■ **TASK TO CARRY OUT**
Print the lines in the listing below that fall between the line with "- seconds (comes" and the line with "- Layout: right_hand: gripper", those two lines included, exactly as they stand and with nothing else.

■ **TASK DATA**
▬▬▬

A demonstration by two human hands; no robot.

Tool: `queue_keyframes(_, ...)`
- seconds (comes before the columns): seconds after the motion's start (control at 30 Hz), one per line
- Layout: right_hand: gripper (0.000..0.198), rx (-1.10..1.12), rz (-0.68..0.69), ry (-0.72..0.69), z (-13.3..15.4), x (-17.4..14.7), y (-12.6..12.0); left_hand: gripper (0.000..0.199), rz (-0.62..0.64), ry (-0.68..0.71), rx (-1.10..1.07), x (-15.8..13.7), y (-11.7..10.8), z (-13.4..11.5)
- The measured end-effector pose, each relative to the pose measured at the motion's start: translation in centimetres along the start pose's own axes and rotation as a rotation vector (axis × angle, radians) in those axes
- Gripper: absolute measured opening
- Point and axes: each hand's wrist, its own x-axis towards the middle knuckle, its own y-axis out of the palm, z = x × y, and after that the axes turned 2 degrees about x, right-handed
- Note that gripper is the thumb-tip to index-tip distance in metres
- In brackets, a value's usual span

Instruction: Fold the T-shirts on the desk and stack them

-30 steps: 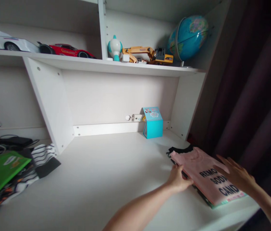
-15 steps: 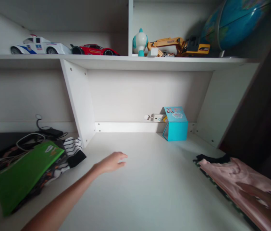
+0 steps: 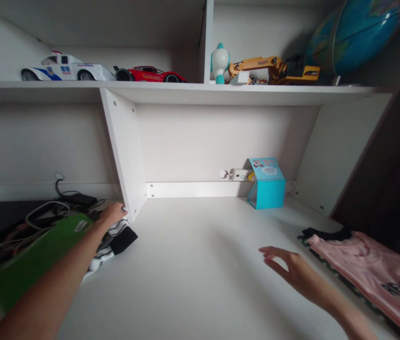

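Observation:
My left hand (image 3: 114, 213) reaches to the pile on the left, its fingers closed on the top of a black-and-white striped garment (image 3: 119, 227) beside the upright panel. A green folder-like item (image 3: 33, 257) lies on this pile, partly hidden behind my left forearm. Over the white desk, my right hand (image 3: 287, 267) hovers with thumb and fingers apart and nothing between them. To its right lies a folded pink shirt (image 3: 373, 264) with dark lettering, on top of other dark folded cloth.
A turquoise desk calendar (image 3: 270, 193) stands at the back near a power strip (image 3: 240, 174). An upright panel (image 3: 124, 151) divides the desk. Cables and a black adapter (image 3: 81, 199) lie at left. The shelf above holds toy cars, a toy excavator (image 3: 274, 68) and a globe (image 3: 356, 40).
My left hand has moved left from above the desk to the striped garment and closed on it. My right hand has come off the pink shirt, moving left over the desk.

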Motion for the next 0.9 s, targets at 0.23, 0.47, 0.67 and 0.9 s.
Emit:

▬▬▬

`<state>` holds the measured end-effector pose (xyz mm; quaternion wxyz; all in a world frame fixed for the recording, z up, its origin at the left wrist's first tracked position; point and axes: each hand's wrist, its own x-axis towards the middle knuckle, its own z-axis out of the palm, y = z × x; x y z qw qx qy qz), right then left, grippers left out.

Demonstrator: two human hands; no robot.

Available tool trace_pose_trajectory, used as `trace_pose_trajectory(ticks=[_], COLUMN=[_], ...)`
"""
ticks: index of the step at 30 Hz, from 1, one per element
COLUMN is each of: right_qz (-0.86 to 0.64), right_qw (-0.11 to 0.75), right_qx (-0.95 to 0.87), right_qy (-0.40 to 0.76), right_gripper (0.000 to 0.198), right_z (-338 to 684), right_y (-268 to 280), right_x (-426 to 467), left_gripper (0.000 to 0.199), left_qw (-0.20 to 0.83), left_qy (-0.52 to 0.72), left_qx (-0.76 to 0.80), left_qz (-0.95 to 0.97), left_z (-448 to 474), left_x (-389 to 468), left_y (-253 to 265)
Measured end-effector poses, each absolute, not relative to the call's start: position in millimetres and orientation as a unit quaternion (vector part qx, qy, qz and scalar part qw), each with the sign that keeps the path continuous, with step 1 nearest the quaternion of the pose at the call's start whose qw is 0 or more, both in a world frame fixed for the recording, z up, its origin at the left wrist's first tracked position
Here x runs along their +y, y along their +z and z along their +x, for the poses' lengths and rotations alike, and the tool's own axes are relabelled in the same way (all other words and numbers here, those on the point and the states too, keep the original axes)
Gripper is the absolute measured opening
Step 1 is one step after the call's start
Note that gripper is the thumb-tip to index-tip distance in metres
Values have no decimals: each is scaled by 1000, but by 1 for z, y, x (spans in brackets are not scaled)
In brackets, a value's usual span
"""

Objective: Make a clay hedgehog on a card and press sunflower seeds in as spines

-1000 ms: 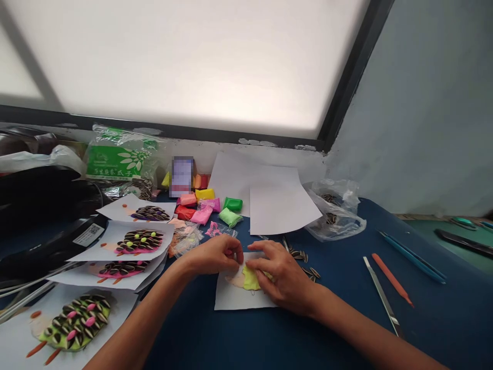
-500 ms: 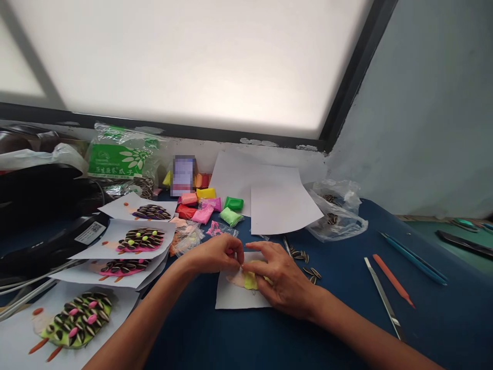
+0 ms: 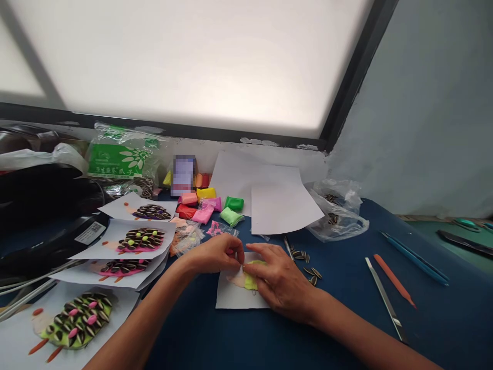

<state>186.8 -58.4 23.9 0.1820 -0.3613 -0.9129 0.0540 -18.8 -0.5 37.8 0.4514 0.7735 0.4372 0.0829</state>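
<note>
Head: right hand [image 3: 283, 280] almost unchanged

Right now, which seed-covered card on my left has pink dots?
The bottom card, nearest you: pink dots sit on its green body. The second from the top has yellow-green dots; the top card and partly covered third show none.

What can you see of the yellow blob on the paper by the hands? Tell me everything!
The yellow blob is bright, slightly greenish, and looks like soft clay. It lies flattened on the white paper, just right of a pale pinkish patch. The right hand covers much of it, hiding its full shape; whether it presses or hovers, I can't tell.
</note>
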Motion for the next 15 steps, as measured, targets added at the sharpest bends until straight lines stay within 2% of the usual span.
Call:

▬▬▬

■ **OUTPUT OF THE TASK**
- seconds (comes before the columns): seconds after the motion's start (control at 30 Hz), one per line
- Layout: right_hand: gripper (0.000..0.198), rx (-1.10..1.12), rz (-0.68..0.69), ry (-0.72..0.69), z (-13.3..15.4), x (-17.4..14.7), y (-12.6..12.0); left_hand: gripper (0.000..0.199), rz (-0.62..0.64), ry (-0.68..0.71), rx (-1.10..1.07), x (-15.8..13.7), y (-11.7..10.8), z (-13.4..11.5)

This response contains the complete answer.